Required action:
Your reply should be made up of every line in the records below that holds the string "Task".

------------------------------

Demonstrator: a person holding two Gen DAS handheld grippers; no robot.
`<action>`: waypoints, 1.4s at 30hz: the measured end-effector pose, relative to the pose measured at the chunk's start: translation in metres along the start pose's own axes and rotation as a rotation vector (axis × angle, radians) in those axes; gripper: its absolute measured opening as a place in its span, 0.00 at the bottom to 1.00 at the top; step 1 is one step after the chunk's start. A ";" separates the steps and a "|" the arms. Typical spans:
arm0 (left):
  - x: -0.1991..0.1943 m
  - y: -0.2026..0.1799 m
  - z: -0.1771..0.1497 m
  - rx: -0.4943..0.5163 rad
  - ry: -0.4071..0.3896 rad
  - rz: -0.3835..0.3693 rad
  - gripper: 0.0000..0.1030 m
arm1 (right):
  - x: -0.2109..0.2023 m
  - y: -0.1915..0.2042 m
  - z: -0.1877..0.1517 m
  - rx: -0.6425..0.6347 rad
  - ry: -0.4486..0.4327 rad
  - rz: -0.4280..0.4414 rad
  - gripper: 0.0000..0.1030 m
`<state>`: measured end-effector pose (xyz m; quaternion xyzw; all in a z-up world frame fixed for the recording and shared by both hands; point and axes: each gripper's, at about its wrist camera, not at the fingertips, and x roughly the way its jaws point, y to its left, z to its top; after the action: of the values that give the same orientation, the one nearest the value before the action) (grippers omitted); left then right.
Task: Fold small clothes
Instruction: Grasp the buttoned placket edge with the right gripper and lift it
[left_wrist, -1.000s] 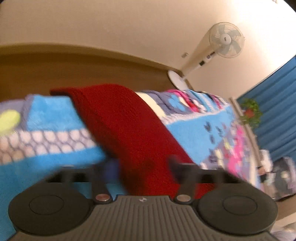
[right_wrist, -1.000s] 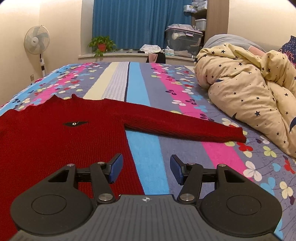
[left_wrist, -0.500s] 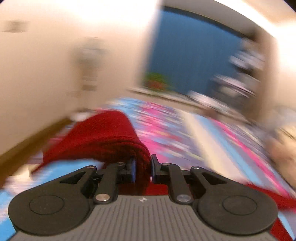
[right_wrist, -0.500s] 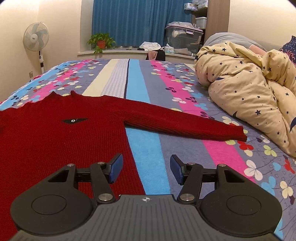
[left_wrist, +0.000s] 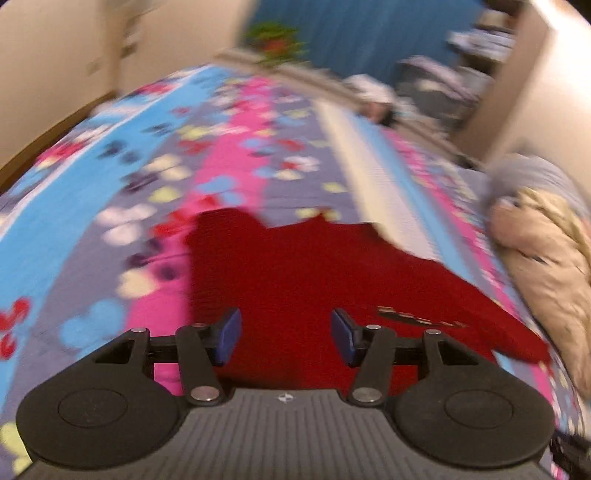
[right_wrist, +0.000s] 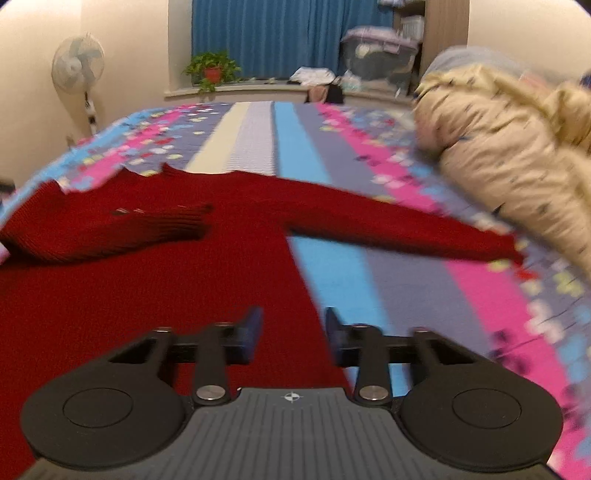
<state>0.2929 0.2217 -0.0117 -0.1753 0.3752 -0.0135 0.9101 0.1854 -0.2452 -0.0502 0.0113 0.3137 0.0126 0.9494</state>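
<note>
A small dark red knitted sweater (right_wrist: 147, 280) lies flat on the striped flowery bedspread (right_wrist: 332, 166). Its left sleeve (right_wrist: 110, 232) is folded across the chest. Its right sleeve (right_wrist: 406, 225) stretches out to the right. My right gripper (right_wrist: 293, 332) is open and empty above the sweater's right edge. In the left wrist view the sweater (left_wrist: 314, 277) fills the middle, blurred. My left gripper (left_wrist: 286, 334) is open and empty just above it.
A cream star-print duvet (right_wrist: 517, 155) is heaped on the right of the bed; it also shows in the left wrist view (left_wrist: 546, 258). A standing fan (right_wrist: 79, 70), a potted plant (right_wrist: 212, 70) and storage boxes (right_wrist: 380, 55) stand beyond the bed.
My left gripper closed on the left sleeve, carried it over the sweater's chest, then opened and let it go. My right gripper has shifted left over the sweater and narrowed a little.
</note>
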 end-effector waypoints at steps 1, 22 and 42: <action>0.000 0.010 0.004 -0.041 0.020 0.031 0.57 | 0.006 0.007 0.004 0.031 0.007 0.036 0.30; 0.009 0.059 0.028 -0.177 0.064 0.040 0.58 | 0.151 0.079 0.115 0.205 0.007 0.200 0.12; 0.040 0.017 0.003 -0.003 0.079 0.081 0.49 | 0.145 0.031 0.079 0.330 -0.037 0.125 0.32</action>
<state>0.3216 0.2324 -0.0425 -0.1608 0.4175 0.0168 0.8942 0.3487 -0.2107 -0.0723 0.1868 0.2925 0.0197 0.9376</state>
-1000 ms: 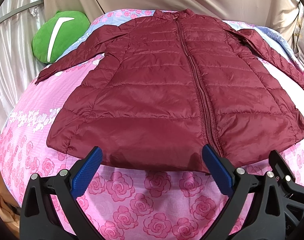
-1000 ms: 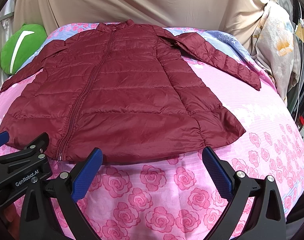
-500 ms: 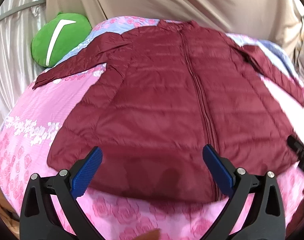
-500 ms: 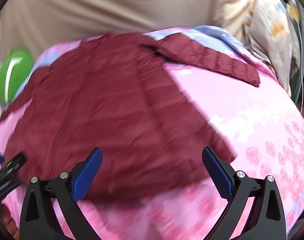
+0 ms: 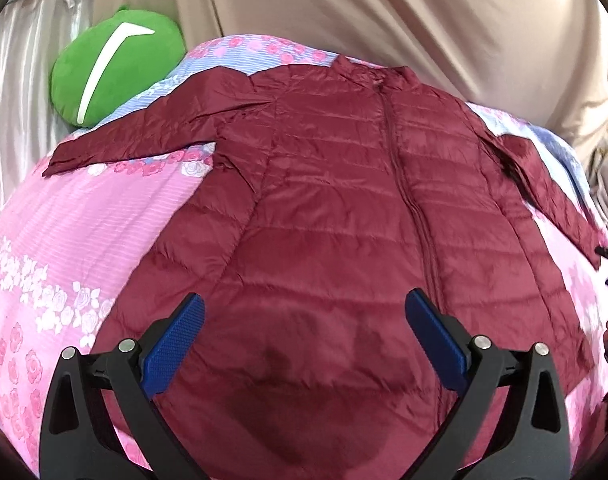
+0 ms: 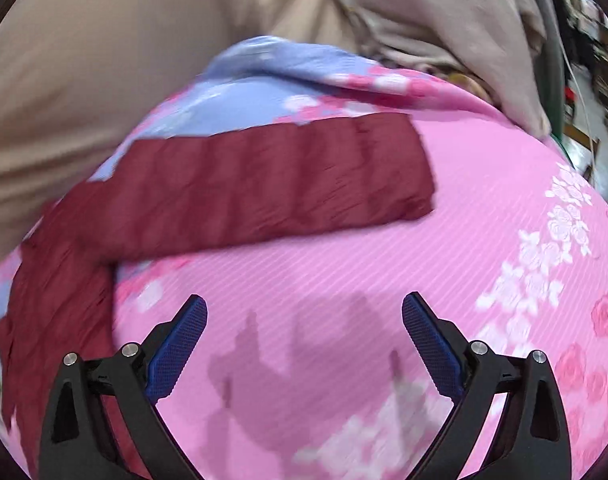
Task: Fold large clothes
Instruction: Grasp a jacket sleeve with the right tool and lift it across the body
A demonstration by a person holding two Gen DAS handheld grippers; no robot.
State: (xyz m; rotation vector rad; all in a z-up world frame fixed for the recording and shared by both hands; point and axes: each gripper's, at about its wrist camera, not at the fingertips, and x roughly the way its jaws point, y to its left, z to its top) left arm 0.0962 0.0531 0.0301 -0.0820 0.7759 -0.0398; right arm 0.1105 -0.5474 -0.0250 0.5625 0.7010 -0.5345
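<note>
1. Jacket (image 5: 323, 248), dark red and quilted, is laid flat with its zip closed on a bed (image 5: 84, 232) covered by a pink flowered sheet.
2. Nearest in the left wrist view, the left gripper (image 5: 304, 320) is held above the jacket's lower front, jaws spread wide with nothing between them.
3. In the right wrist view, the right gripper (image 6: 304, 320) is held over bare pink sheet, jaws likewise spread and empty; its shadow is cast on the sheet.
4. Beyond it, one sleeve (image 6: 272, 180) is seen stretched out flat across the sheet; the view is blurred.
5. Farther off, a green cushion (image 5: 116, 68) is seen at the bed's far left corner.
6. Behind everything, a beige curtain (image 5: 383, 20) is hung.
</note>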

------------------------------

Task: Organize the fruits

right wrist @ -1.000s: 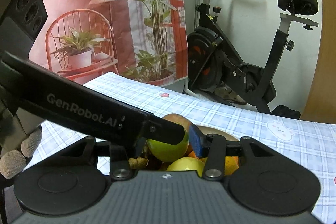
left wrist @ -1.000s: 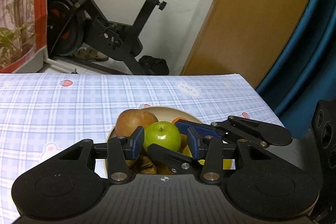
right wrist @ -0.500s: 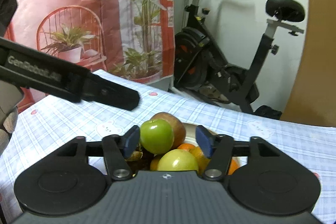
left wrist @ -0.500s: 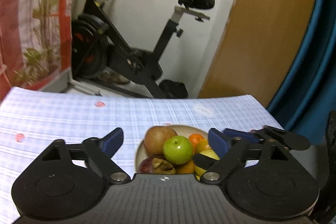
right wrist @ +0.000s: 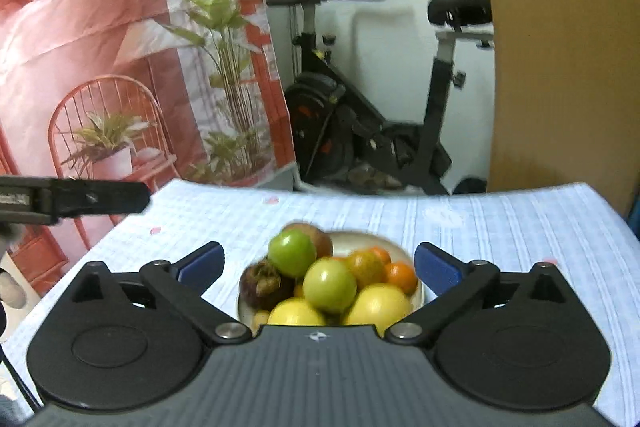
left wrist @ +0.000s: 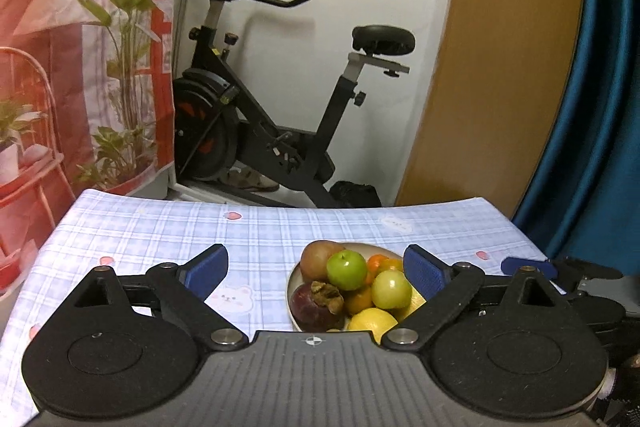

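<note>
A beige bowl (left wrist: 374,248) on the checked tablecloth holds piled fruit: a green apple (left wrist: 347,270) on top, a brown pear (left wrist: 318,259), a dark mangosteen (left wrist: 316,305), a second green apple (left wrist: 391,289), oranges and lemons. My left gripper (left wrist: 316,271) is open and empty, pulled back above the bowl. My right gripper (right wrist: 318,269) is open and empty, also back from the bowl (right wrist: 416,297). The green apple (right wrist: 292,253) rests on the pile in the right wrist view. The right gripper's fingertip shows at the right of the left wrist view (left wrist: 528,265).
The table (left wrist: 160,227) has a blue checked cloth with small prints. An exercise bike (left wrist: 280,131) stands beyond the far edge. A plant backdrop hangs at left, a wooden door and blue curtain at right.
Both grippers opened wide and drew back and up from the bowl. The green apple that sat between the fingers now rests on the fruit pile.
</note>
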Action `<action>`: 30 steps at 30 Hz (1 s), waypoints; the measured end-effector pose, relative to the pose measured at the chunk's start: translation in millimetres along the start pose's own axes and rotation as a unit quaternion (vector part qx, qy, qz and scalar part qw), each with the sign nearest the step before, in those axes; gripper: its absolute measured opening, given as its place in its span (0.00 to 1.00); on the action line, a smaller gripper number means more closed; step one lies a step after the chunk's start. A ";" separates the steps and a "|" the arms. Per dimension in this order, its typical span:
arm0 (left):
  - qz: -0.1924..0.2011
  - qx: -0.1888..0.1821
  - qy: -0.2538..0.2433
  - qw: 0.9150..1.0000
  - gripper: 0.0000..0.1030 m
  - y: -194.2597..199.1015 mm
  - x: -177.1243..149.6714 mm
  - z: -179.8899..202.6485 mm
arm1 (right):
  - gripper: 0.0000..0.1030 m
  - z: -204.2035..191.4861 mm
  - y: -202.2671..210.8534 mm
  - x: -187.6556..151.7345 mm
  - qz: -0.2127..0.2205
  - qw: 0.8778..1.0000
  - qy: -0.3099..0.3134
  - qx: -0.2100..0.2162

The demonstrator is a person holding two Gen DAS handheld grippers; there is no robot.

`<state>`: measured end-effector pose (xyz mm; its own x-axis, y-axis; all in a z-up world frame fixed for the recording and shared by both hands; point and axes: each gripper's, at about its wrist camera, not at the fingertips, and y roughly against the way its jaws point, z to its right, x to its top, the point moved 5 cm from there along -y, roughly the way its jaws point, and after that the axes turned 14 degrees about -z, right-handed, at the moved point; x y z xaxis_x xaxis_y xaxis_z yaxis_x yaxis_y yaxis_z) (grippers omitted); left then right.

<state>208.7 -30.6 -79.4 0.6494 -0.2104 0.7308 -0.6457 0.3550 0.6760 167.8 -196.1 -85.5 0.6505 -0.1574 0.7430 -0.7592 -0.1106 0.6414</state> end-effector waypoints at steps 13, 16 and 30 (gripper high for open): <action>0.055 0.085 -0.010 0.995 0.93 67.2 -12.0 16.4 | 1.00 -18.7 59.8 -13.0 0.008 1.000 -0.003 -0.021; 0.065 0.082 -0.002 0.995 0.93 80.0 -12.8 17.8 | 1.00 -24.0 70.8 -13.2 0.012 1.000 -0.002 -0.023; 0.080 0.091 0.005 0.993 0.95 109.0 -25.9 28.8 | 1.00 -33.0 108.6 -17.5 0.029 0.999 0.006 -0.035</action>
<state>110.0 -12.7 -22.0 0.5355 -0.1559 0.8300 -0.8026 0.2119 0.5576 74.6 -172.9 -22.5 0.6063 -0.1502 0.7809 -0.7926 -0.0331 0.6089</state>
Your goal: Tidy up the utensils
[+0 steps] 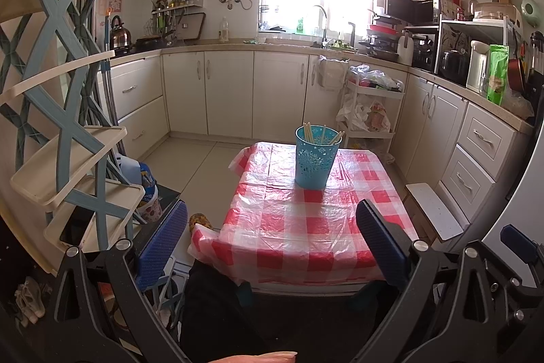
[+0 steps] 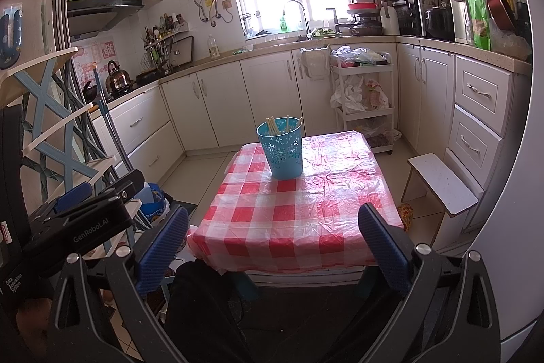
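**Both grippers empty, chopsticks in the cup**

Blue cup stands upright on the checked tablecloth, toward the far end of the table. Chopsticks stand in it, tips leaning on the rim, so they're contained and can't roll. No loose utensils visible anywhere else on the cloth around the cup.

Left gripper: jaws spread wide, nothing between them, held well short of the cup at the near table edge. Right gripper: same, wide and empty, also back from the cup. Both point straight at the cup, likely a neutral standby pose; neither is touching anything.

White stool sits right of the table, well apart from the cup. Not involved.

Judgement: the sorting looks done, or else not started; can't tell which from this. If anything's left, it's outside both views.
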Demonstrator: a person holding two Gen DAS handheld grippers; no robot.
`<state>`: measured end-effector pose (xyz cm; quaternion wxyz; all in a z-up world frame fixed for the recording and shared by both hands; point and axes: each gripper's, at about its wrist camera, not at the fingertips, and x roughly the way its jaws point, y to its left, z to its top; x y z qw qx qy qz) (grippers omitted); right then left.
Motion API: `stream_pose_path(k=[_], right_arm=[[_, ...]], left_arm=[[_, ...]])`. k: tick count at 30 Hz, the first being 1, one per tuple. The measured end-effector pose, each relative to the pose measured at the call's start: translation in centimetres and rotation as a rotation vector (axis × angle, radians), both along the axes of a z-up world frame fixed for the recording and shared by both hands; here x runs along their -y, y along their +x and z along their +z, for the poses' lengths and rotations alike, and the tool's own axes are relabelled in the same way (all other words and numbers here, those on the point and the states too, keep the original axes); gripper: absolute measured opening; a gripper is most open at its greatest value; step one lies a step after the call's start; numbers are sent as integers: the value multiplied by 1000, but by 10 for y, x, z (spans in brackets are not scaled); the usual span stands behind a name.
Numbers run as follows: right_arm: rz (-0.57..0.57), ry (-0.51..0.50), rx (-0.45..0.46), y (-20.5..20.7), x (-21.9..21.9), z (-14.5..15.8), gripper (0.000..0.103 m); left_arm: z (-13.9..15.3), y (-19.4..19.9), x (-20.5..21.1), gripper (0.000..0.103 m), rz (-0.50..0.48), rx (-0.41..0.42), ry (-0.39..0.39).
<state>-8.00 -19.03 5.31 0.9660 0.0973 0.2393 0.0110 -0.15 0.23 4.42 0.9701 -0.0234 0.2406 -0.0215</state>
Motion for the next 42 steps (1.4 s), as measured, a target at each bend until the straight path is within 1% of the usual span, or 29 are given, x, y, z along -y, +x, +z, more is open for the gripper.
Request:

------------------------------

Solution to this problem:
Task: Fold small clothes
Task: Fold large clothes
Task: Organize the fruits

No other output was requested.